Once the plant was chosen and measured, we clipped all aboveground parts of plants and placed them into labeled paper bags. Plant material was returned to the lab, cut into small pieces (10-15 cm), placed in a drying oven, dried at 70 degrees C for at least 48 hours, and weighed to the nearest 0.01 g on an Ohaus Scout-Pro scale. We confirmed that 48 hours was sufficient drying time by drying some samples for longer and reweighing them.
Analysis.
We ran preliminary analyses including the raw number of stems per plant and several transformations of this variable. The number of stems per plant was never a significant predictor of aboveground biomass. In addition, we binned number of stems into three categories (individually for each species) and examined its predictive power in general linear models (GLMs), Again, stems had no significant predictive effects. Therefore, we built regression models without including number of stems.
We used GLMs to test effects of time-since-fire in regressions of aboveground biomass on height, canopy length, and canopy width. Based on preliminary analyses using linear measures and various transformations, we used natural log (ln) transformations for all four variables. We used natural log transformed data and provide the SE in the tables; this information provides a correction factor to avoid bias if back-transformation to non-log data is needed (Sprugel 1983).

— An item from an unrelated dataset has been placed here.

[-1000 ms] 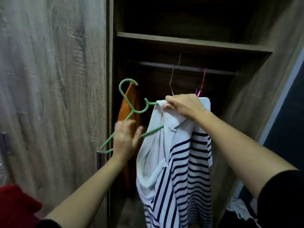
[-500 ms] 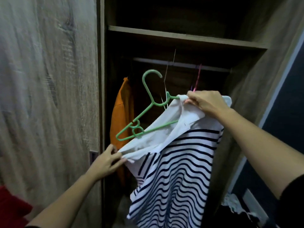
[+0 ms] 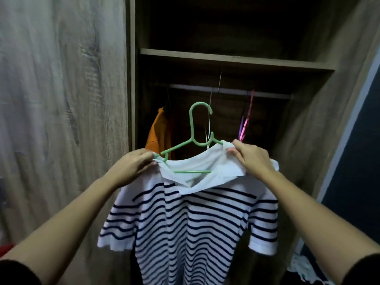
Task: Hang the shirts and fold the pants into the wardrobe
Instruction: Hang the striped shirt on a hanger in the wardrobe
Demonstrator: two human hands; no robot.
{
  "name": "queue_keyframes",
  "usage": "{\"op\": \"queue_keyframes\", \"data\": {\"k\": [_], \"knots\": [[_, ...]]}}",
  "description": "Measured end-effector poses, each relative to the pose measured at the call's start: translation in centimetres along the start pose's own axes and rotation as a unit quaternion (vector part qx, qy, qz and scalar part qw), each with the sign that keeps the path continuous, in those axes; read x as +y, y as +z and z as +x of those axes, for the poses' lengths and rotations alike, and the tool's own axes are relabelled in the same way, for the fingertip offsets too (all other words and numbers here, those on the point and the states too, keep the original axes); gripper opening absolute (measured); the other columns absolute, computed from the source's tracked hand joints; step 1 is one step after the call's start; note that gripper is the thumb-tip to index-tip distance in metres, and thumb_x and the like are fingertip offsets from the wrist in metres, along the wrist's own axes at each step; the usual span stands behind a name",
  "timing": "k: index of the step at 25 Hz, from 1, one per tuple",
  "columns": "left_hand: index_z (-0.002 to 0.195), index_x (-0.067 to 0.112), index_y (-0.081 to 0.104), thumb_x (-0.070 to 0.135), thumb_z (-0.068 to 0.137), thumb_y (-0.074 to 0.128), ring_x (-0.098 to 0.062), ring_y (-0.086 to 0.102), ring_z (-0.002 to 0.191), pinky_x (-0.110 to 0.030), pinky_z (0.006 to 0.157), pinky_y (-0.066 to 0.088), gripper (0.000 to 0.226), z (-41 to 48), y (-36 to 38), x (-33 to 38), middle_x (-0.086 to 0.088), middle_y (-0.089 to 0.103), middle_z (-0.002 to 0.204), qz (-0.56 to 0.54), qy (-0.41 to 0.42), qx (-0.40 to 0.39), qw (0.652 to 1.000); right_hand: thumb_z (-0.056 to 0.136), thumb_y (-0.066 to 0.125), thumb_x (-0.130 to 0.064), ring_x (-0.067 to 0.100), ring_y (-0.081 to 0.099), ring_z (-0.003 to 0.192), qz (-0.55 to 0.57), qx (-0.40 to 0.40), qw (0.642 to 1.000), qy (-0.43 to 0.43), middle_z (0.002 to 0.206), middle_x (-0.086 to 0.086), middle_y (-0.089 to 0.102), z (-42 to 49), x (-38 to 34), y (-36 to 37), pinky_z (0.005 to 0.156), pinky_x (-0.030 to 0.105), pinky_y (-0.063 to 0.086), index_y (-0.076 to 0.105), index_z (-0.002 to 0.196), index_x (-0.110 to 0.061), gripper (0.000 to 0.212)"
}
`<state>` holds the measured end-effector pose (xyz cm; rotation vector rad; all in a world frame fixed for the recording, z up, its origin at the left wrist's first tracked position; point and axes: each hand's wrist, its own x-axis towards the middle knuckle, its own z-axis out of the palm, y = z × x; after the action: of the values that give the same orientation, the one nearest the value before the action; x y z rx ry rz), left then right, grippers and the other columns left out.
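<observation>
A white polo shirt with navy stripes (image 3: 191, 223) hangs spread out in front of the open wardrobe, draped on a green plastic hanger (image 3: 195, 128) whose hook stands upright below the rail (image 3: 226, 91). My left hand (image 3: 131, 167) pinches the shirt's left shoulder over the hanger's left arm. My right hand (image 3: 250, 157) grips the collar and right shoulder at the hanger's other arm. The hanger's right arm is hidden under the fabric.
An orange garment (image 3: 159, 136) hangs at the rail's left end. Bare wire and pink hangers (image 3: 245, 122) hang on the rail to the right. A wooden shelf (image 3: 236, 59) runs above the rail. The wardrobe door (image 3: 61, 120) stands at left. Pale cloth (image 3: 302, 268) lies at bottom right.
My left hand rose from the shirt's lower edge to its left shoulder. The hanger swung from tilted to upright, and the shirt now hangs spread across it.
</observation>
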<state>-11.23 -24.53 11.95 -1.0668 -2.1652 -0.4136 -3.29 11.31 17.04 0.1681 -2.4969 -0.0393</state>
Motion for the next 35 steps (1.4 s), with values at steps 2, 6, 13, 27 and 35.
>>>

If time-since-fire was a significant predictor, we also ran regressions for individual time-since-fire classes for that species; otherwise, we combined all plants of a species into a single regression. We also created regressions using only height and canopy length as predictors, for our projects where canopy widths were not measured.
We also tested GLMs for all species and for species grouped by relatedness (often genus; oaks, palmettos, lyonias, and blueberries) to see if species identity or its interaction with time-since-fire was a significant predictor of biomass. These analyses will determine if aboveground biomass regressions combining closely related species are appropriate.